DOI: 10.1080/17453670610012747

Publication Frequency: 6 issues per year

Published in:   Acta Orthopaedica, Volume 77, Issue 4 August 2006 , pages 650 - 656

Previously published as: Acta Orthopaedica Scandinavica (0001-6470, 1651-1964) until 2005


Abstract

BackgroundImpulsive forces in the knee joint have been suspected to be a co-factor in the development and progression of knee osteoarthritis. We thus evaluated the impulsive sagittal ground reaction forces (iGRF), shock waves and lower extremity joint kinematics at heel strike during walking in knee osteoarthritis (OA) patients and compared them to those in healthy subjects. 


Subjects and methodsWe studied 9 OA patients and 10 healthy subjects using three-dimensional gait analyses concentrated on the heel strike. Impulse GRF (iGRF) was measured together with peak accelerations (PA) at the tibial tuberosity and sacrum. Sagittal lower extremity joint angles at heel strike were extracted from the gait analyses. As OA is painful and pain might alter movement strategies, the patient group was also evaluated following pain relief by intraarticular lidocaine injections. 


ResultsThe two groups showed similar iGRF, similar tibial and sacral PA, and similar joint angles at heel strike. Following pain relief, the OA patients struck the ground with more extended hip and knee joints and lower tibial PA compared to the painful condition. Although such changes occurred after pain relief, all parameters were within their normal ranges. 

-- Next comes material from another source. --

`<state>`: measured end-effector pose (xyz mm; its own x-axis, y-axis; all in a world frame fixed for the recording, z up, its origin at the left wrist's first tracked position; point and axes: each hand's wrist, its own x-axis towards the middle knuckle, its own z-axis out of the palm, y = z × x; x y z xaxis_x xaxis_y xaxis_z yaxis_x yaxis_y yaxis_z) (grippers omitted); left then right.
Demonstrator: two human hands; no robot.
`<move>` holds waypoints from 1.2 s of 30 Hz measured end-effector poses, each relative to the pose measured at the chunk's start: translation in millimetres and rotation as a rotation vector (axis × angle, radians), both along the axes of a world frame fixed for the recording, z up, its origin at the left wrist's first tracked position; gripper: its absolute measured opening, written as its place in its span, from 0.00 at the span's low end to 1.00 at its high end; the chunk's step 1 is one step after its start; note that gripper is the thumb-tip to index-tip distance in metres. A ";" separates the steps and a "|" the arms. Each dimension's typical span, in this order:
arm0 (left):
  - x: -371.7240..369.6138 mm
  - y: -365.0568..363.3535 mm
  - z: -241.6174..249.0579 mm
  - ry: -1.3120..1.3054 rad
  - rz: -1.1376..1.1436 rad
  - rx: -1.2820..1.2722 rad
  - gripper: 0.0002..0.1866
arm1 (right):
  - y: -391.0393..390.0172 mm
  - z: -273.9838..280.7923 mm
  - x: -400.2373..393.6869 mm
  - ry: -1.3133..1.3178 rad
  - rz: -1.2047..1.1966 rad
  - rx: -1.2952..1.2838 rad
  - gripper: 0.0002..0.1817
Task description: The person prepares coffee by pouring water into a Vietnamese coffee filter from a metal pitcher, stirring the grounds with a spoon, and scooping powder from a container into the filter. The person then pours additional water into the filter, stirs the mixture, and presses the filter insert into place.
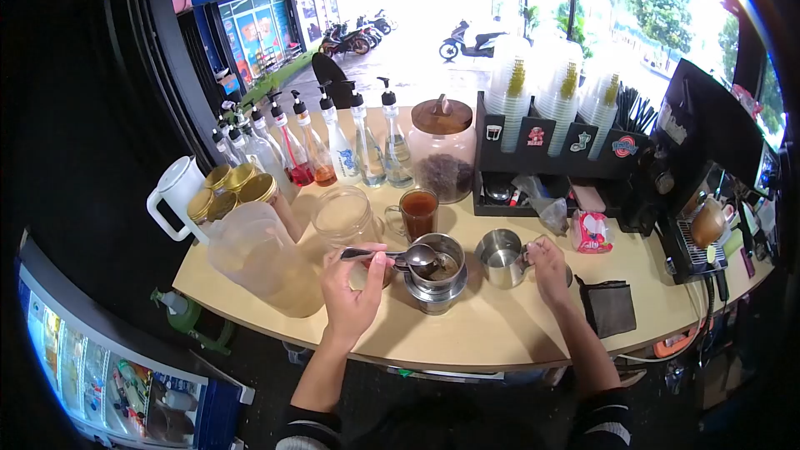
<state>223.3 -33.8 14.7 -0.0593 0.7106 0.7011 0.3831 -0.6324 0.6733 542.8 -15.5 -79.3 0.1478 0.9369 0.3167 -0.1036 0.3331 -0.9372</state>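
Note:
My left hand (354, 292) pinches the handle of a metal spoon (422, 260), whose bowl is over the open top of a metal drip coffee filter (443, 285). Inside the filter, brown contents show beside the spoon. On the right, my right hand (548, 268) has its fingers closed round the handle of a stainless steel pitcher (500, 260), which stands upright. Just behind the filter is a glass mug (418, 215) of reddish-brown drink. A clear round jar (342, 215) stands behind my left hand.
Left of my hand is a large translucent pitcher (262, 258). Pump bottles (364, 150) and a lidded jar (443, 158) line the back. A black organizer (550, 150) holds plastic cups. A dark folded cloth (610, 308) lies near the table's right front edge.

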 end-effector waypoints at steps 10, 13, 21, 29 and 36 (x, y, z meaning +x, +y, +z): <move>-2.4 3.8 -3.6 0.018 -0.030 -0.005 0.06 | 10.3 117.1 -28.7 -0.109 0.059 0.120 0.09; -3.9 3.5 1.7 0.105 -0.008 0.064 0.06 | 8.0 142.1 -40.3 -0.177 0.127 0.104 0.09; -3.1 0.5 6.4 0.108 -0.016 0.069 0.06 | 10.5 164.1 -70.4 -0.165 0.174 0.069 0.12; -4.3 1.0 8.4 0.130 0.003 0.100 0.05 | 13.6 162.6 -75.9 -0.275 0.162 0.067 0.13; -3.4 1.6 9.7 0.130 0.000 0.095 0.05 | 20.1 156.0 -62.9 -0.412 0.187 0.119 0.11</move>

InterpretationOA patients and healthy subjects show similar impulse-forces and joint kinematics at heel strike. Following pain relief in the patient group, changes in tibial PA and in hip and knee joint angles were observed but these were still within the normal range. Our findings make us question the hypothesis that impulse-forces generated at heel strike during walking contribute to progression of OA.


 

 

Excessive impulsive forces in the knee joint have been suspected to be a co-factor in the development and progression of knee joint osteoarthritis (OA) (Simon et al. 1972, Radin et al. 1973, Gill and O'Connor 2003). This has been demonstrated in animal studies (Radin et al. 1978, 1982) and a detrimental effect of impulsive forces on the subchondral plate due to microdamage, subsequent deep layer cartilage calcification, and narrowing of the cartilage has been presented (Burr and Radin, 2003). Theoretically, these morphological changes of the cartilage and subchondral plate imply relatively increased demands on the remaining healthy cartilage and subchondral zone to absorb energy, which could thus induce a vicious circle of degeneration if not counteracted by a reduction of tissue load.

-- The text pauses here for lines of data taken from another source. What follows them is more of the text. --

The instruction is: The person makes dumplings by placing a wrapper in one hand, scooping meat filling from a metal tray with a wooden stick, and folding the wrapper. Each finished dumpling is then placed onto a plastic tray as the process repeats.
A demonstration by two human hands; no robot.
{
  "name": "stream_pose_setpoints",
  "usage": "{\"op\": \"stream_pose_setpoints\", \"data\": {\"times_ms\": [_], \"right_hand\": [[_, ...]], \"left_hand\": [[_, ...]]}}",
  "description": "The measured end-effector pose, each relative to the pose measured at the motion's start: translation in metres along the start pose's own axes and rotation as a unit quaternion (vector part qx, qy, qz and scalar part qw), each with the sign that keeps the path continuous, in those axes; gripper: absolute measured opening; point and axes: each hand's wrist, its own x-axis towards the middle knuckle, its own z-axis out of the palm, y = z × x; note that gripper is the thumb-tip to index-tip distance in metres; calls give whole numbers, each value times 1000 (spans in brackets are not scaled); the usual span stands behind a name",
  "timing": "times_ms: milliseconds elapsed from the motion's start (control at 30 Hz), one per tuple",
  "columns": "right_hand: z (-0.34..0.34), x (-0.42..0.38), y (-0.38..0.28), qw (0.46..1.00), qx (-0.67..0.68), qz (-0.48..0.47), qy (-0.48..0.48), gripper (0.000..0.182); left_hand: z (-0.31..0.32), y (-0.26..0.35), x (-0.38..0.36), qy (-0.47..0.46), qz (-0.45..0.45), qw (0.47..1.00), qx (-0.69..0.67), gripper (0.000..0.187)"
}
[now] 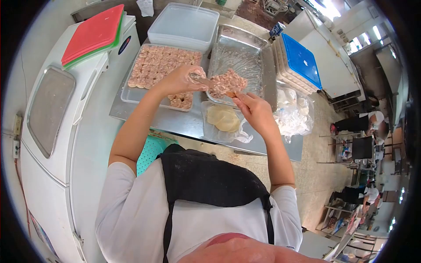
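Observation:
My left hand (186, 79) is curled near the tray's left edge, smeared with pink meat filling, and what sits inside its fingers is mostly hidden. In my right hand (255, 109) is a spatula with an orange-brown handle (231, 94). Its flat metal blade (202, 80) reaches to the left hand's fingers. A mound of minced meat filling (230, 82) lies around the blade, over the metal tray (239, 46). Below the tray, a stack of round yellowish wrappers (223, 117) rests on plastic. Rows of filled dumplings (164, 61) sit in a clear container under my left forearm.
An empty clear plastic container (183, 26) stands behind the dumplings. On the right are stacked boxes with a blue lid (300, 59) and plastic bags (293, 111). Red and green lids (94, 35) lie on a white freezer. Other people (362, 122) stand farther right.

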Motion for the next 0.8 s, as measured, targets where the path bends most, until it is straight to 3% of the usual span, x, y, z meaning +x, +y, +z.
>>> {"op": "stream_pose_setpoints", "data": {"times_ms": [100,167,267,367,500,567,667,800], "right_hand": [[1,2,-7,995,80,56,-1,23],[15,-9,6,987,140,79,22,25],[38,-37,29,940,244,236,41,28],[60,-64,33,904,313,286,57,27],[62,-77,14,873,338,345,67,27],[60,-78,7,862,348,359,84,26],[55,-82,4,844,373,373,100,26],[56,-95,3,839,364,387,117,27]], "left_hand": [[-20,-38,-24,40,4,999,35,68],[-45,-45,-44,-6,-61,998,-14,65],[-46,-104,-70,20,-122,989,80,63],[-24,-142,-84,38,-51,985,158,62],[-9,-121,-75,10,-89,980,176,66],[-10,-109,-65,-78,-149,972,166,71],[-2,-117,-53,-123,-172,961,181,70],[10,-130,-48,-130,-146,967,165,72]]}}
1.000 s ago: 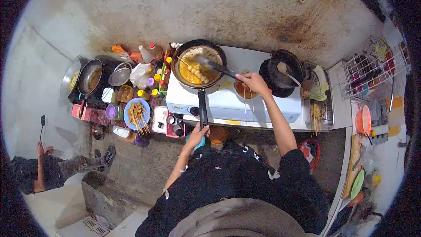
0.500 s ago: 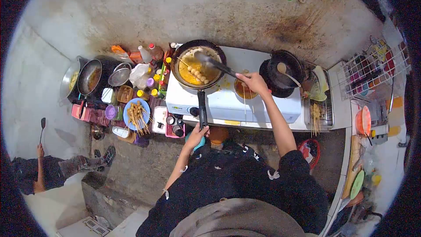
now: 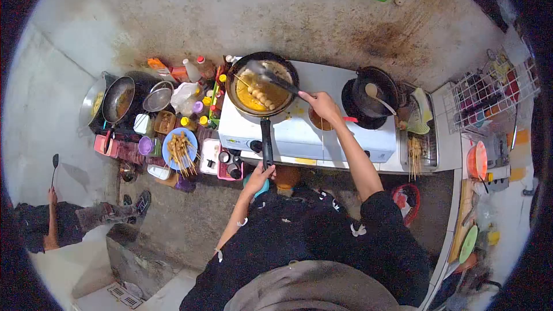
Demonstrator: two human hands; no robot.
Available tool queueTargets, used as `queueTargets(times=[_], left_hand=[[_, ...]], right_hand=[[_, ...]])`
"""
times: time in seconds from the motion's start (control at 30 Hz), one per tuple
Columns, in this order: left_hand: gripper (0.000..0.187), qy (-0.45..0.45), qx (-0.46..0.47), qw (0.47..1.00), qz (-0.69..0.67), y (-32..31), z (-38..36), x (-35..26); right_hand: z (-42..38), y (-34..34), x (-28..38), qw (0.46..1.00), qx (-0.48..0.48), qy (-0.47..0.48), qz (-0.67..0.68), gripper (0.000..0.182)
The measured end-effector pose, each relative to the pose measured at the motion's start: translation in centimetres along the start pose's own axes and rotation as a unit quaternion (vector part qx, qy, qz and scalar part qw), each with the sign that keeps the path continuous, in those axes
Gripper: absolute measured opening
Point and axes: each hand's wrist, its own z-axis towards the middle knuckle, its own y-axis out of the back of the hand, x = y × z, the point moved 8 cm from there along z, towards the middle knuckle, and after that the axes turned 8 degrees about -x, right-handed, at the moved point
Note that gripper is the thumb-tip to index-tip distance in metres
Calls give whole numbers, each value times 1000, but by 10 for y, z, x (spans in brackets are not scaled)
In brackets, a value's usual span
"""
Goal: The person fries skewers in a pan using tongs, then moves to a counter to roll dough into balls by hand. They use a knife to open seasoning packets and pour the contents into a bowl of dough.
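A frying pan (image 3: 234,93) sits on the left burner of the white gas stove (image 3: 322,148), a yellow egg-like mixture (image 3: 249,101) frying inside. Across the mixture lies a skewer of round balls (image 3: 264,98). My left hand (image 3: 262,179) is wrapped round the end of the pan's black handle. My right hand (image 3: 322,106) grips a black-handled cooking spoon (image 3: 282,83); its head is over the far side of the pan, blurred by motion. Below my right hand, partly covered, is a small bowl of brownish-orange liquid (image 3: 318,121) with a stick in it.
A dark wok (image 3: 368,112) with a wooden-handled spoon (image 3: 380,99) stands on the right burner. Skewers fill a blue plate (image 3: 168,161) at left, near bottles and pans. More skewers (image 3: 415,158) lie right of the stove. A person (image 3: 52,219) at far left holds a dark utensil.
My right hand has shifted slightly left and up, and the spoon's head has moved left over the pan. My left hand stays on the pan handle.
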Motion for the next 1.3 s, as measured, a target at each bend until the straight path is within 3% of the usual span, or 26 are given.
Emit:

During normal walking, impulsive forces are created in the foot-ground interface at heel strike. These forces travel up the lower limb as a shock wave, also known as the heel strike transient (Collins and Whittle 1989). The human locomotor system is capable of attenuating the impulsive forces on their way up the lower limb and spine (Ratcliffe and Holt 1997). The attenuation takes place in a passive and an active system. The passive system consists of structures such as the heel pad, ligaments, joint cartilage, menisci, intervertebral discs and bone. In the active system, the impulsive forces are absorbed by lower-extremity kinematics and muscular control strategies at heel strike. Thus, impairment of the sensory-motor system due to e.g. joint pathology, pain, reduced muscle function, limitations in joint motion etc. may have unfavorable effects on attenuation of the impulsive forces caused by heel strike.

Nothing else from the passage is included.